Under Mueller, the FBI began the whitewash of 9/11 immediately. Mueller himself lied repeatedly in the direct aftermath with respect to FBI knowledge of the accused hijackers. He claimed that the alleged hijackers left no paper trail, and suggested that they exercised “extraordinary secrecy” and “discipline never broke down.” In fact, “ring leader” *Mohamed Atta* went to great lengths to draw attention to himself prior to the attacks. Moreover, the evidence the accused men supposedly left behind was obvious and implausibly convenient for the FBI.

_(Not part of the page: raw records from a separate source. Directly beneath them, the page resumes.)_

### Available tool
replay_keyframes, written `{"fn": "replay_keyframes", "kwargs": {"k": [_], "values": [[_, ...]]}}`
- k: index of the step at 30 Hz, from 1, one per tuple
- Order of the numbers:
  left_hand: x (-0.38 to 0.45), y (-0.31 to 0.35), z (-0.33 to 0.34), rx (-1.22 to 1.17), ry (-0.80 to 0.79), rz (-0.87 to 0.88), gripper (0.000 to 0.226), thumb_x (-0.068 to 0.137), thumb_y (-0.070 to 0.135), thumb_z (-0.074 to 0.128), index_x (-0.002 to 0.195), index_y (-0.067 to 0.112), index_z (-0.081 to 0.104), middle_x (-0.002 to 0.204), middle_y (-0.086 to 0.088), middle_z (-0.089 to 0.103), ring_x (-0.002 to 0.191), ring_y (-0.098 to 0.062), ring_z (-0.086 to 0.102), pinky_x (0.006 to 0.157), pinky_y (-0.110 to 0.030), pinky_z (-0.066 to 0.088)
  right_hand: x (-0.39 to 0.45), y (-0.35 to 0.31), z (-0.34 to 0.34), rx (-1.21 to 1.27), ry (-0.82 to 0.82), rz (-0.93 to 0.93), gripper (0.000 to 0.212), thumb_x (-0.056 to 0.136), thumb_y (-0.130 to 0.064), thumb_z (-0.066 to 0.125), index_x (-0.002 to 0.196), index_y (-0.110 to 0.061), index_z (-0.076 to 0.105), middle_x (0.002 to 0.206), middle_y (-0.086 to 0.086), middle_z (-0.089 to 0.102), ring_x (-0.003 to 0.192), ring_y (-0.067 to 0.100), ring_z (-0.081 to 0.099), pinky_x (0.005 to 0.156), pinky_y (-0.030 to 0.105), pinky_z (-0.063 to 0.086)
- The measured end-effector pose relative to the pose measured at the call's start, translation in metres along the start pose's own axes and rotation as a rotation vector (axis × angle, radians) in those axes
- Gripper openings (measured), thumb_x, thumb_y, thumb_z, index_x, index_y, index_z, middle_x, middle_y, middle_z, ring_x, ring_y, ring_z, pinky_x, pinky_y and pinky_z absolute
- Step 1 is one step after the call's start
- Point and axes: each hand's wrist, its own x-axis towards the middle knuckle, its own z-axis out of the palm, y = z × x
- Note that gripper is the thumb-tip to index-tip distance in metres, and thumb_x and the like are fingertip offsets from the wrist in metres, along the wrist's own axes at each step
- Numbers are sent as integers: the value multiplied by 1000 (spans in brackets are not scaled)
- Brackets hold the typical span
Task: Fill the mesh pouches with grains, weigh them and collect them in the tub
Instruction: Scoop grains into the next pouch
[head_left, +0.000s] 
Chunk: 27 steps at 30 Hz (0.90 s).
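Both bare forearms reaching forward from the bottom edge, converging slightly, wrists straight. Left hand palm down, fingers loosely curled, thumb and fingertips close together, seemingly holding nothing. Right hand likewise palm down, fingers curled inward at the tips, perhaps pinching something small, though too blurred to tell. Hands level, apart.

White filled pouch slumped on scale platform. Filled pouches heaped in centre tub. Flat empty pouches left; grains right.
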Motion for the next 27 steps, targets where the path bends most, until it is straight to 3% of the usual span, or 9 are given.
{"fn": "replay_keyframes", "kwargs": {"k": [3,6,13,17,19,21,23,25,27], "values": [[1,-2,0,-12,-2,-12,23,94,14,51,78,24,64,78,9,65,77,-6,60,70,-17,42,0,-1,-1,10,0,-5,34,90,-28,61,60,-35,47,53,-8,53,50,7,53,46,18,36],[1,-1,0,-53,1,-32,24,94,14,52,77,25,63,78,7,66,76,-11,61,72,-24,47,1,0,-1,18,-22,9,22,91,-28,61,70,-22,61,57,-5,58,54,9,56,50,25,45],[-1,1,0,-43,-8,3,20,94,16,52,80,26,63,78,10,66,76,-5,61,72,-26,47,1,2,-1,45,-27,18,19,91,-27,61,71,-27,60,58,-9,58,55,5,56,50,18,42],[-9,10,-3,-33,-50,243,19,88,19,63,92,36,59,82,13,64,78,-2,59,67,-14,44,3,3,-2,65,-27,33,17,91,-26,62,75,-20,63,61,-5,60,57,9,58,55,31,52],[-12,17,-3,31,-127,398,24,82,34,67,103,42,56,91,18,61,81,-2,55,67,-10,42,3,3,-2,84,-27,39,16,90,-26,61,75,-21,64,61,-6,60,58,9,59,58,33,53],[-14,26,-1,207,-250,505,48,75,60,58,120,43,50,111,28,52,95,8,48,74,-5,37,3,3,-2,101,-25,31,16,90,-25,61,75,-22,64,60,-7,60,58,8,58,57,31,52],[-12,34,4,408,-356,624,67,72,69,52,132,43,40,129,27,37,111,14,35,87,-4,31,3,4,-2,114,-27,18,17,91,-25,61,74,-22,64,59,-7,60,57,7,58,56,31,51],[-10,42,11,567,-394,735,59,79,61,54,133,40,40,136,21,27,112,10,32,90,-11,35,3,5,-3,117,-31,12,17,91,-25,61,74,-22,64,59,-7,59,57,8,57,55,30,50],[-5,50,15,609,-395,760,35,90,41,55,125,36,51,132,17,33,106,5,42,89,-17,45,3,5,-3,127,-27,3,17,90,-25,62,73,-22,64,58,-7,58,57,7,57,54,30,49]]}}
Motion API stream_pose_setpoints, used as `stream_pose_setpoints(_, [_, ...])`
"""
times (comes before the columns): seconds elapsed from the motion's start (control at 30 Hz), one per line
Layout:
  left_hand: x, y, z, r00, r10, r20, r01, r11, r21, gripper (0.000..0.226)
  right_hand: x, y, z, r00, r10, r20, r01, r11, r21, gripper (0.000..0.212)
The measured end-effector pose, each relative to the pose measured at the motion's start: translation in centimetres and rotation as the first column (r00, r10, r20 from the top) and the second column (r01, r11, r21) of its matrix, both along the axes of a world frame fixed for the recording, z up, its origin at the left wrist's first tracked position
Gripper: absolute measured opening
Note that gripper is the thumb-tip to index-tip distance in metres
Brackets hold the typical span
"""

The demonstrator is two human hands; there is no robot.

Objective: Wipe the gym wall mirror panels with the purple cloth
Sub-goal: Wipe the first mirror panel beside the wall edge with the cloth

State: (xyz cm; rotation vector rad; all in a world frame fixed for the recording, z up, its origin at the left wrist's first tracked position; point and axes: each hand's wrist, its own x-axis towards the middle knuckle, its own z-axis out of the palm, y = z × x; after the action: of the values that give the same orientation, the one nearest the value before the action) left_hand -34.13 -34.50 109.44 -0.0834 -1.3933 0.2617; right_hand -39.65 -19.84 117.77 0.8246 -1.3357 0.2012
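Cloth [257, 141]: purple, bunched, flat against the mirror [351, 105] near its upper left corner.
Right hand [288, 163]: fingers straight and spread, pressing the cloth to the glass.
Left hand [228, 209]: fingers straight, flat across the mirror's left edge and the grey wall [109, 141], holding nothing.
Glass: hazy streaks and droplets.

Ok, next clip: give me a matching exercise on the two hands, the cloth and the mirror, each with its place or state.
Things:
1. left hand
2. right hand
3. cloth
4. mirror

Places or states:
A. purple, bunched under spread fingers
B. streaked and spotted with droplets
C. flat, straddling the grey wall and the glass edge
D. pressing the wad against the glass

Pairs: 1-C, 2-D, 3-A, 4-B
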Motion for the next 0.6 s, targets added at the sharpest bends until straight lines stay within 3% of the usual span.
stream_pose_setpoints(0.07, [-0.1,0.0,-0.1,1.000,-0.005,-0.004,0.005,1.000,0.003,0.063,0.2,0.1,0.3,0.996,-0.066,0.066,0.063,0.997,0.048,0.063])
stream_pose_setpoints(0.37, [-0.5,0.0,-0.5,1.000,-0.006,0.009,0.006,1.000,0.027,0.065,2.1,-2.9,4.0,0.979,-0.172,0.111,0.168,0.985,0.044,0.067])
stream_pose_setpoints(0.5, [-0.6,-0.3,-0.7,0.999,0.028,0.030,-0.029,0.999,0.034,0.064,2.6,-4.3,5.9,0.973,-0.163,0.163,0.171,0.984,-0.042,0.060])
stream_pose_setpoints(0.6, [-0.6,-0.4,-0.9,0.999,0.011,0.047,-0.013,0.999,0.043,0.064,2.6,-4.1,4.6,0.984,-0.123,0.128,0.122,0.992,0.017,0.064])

Meanwhile, Mueller’s FBI immediately seized control of the investigations at the World Trade Center, the Pentagon, and in Shanksville, PA where United Flight 93 was destroyed. Under Mueller, leaders of the Bureau went on to arrest and intimidate witnesses, destroy or withhold evidence, and prevent any independent investigation. With Mueller in the lead, the FBI failed to cooperate with the government investigations into 9/11 and failed miserably to perform basic investigatory tasks. Instead, Mueller celebrated some of the most egregious pre-9/11 failures of the FBI by giving those involved promotions, awards, and cash bonuses.

As FBI whistleblower *Coleen Rowley* later wrote with regard to 9/11,

“Robert Mueller (and *James Comey* as deputy attorney general) presided over a cover-up.”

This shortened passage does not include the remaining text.